BAPTISM:         Friends, remember your baptism … and be thankful.

 

CALL TO WORSHIP

Great are the works of God and greatly to be praised.

God’s righteousness endures forever.

We come together as a congregation of believers.

We give thanks to God with whole hearts.

God is gracious and merciful and trustworthy.

At all times, God is mindful of the covenant.

The works of God’s hands are established among us.

We can count on God’s righteousness and faithfulness.

Awe before God is the beginning of wisdom.

All who approach God in fear have good understanding.

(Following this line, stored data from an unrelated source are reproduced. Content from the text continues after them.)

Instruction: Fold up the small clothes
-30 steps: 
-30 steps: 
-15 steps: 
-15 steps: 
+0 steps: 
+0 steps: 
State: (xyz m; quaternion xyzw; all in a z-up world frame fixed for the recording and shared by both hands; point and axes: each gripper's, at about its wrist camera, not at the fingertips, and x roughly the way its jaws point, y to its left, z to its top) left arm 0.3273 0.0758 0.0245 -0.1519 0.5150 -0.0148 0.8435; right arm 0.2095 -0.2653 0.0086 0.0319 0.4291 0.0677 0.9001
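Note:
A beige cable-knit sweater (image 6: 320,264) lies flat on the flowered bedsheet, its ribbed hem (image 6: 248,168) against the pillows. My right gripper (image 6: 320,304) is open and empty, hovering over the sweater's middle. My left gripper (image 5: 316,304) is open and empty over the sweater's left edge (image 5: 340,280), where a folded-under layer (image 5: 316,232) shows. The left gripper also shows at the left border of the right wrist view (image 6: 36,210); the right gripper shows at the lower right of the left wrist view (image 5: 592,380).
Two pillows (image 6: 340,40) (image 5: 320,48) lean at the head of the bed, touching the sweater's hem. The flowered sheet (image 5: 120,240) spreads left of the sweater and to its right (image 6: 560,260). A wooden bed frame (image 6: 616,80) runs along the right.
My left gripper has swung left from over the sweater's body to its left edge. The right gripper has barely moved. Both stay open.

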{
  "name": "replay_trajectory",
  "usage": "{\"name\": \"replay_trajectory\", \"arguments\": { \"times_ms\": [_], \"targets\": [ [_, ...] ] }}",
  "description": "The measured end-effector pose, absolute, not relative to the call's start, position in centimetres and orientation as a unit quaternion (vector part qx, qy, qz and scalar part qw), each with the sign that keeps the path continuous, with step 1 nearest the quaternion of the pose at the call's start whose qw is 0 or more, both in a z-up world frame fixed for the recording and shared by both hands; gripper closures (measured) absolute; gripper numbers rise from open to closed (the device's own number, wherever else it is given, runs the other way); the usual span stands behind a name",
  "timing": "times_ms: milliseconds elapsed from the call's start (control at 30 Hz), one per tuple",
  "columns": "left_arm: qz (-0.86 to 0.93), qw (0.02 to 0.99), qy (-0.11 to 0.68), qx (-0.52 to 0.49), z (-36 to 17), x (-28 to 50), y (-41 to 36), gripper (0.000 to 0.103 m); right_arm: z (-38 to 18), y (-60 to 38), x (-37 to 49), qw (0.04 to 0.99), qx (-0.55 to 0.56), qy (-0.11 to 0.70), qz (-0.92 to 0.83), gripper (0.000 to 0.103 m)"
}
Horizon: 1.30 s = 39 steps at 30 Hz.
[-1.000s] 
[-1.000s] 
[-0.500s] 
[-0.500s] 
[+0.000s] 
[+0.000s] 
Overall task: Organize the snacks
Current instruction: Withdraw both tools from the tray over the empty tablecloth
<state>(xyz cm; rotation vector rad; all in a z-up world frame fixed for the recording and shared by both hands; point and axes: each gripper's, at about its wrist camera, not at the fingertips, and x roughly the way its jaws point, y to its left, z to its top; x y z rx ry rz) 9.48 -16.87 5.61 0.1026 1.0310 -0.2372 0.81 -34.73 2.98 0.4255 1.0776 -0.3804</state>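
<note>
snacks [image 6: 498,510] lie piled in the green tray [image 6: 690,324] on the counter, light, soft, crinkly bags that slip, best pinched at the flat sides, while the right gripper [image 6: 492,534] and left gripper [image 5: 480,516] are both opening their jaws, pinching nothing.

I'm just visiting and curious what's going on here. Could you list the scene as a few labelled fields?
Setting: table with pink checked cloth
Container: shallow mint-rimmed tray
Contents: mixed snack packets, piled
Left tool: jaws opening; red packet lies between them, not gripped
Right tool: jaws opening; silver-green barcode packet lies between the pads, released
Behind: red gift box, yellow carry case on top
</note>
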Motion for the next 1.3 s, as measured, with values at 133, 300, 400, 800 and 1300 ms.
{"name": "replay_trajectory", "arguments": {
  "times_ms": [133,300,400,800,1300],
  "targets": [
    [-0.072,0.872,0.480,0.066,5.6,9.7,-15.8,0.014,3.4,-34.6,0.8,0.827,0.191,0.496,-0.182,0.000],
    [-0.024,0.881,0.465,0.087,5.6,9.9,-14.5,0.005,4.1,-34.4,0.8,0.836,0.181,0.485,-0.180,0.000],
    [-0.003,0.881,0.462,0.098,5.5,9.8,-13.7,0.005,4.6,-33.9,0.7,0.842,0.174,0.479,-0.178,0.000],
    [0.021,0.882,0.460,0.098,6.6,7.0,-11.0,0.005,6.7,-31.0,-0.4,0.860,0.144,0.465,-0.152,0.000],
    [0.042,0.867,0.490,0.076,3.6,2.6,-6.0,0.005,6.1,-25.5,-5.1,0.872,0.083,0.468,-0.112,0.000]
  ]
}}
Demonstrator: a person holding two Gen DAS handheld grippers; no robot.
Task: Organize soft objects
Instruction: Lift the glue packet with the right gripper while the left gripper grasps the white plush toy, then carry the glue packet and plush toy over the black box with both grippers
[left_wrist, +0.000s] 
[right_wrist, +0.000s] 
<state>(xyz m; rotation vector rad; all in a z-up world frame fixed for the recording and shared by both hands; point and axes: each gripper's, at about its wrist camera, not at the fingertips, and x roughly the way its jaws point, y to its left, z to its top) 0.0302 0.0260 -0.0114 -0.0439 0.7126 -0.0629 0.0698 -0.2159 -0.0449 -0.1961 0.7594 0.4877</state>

Holy and awesome is God’s name.

We call on God to empower our worship.

 

PRAYER OF THE DAY

God of the prophets, help us to recognize your voice among the competing claims of our day. Raise up in our midst authentic witnesses to your truth. Be present with us now to guide our prayers and praise. Let us not presume to know your message without careful listening or to speak your word without discerning the Spirit. Light your fires within us so we may heed your summons and give our best in your service. Amen.

 

OPENING SONG:      “Great and Mighty”                                      LU#29

         


                                  

CALL TO CONFESSION

We are called to confession if we have distorted God’s word, knowingly or unknowingly. We are invited to repent if our freedom in Christ has led others astray. We join in prayer together because the church is not yet the perfect body of Christ. Let us seek God’s forgiveness.

 

PRAYER OF CONFESSION

 Faithful God, we have claimed to have more knowledge than we really possess. We have presumed to judge others on the basis of our limited understanding. By our actions, some of our sisters and brothers are excluded, some are misled, and some are unjustly accused. If we have violated another’s conscience, if we have caused someone to fall, we are deeply sorry. For failing to do all Christ expects of the church, we repent and seek your forgiveness. (continue with personal prayers………..) Amen.

 

ASSURANCE OF PARDON

Anyone who is in Christ is a new creation.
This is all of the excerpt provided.